VU mathematicians predict occupancy levels of Covid-19 patients in hospitals

Mathematicians Ger Koole and René Bekker have developed a model for the National Coordination Center for Patient Distribution (LCPS, Landelijk Coördinatiecentrum Patiëntenspreiding) to predict the occupancy levels of Covid-19 patients in Dutch hospitals.

12/02/2020 | 4:53 PM

Bekker and Koole are experts in the field of healthcare logistics. The two VU scientists, together with Michiel uit het Broek, a postdoc in Groningen, have developed a model to predict occupancy levels of Covid-19 patients in Dutch hospitals. The model statistically predicts arrivals, which subsequently are translated into occupancy levels of hospitals using queuing theory. They started developing the model on 1 November and it is already being used to redistribute patients across hospitals in the Netherlands.

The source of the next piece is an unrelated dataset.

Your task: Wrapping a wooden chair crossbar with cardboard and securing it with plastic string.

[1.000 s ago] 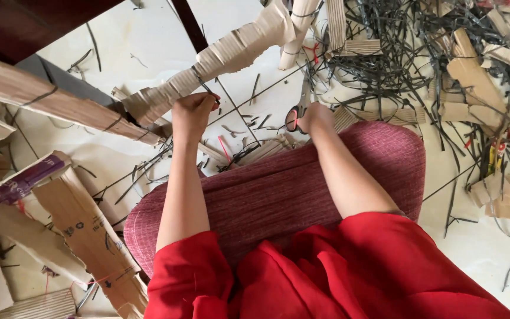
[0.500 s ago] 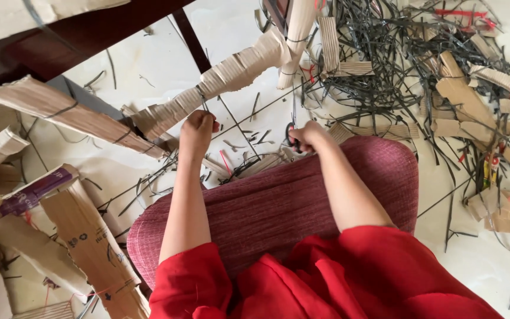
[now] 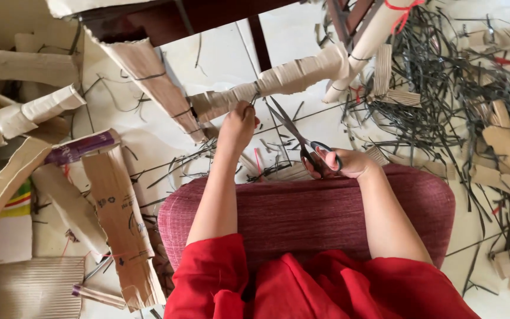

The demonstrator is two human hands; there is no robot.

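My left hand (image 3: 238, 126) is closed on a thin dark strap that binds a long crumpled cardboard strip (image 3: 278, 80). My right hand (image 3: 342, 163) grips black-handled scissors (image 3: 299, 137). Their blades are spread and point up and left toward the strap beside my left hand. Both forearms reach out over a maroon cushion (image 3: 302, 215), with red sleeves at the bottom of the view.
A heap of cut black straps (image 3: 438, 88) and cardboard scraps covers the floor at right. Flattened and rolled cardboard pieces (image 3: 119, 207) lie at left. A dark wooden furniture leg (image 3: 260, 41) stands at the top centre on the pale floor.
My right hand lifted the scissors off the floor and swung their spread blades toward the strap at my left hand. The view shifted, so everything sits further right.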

Professor Ger Koole is working on this project three days a week: “It is difficult to predict what will happen in the corona crisis. We predict based on historical data from the past weeks. Every day, all hospitals in the Netherlands provide information about their patient numbers and inflow. We calculate with that data and with the historical data. We always predict one week in advance how many new patients will join, both in the Intensive Care Unit and in the clinic. On this basis, the hospitals transfer patients every day.”

Deferred care
Koole, Bekker and Uit het Broek also look at the impact of Covid-19 on deferred care. Think of all kinds of postponed knee and hip operations, but also cardiovascular operations and oncological care. Many hospitals do not or less perform these due to corona.

Koole: “If a hospital can handle the inflow of Covid-19 patients again, it should not immediately stop transferring patients, because you first want to get that deferred care back up to standard. With our model we prevent the hospital in one region from performing knee operations again, while the hospital in another region cannot even help its heart patients.”

Political decision-making
The long-term predictions from the model are intended for political decision-making. Koole: “For example, we also calculate all kinds of scenarios: what will be the effect on the hospital beds if we celebrate Christmas together? And what will happen if a flu wave comes? Because we have that every year in the Netherlands, but will it be a large or a small flu wave and what are the different consequences?” The three scientists are now building a dashboard to process these long-term predictions and to calculate different scenarios.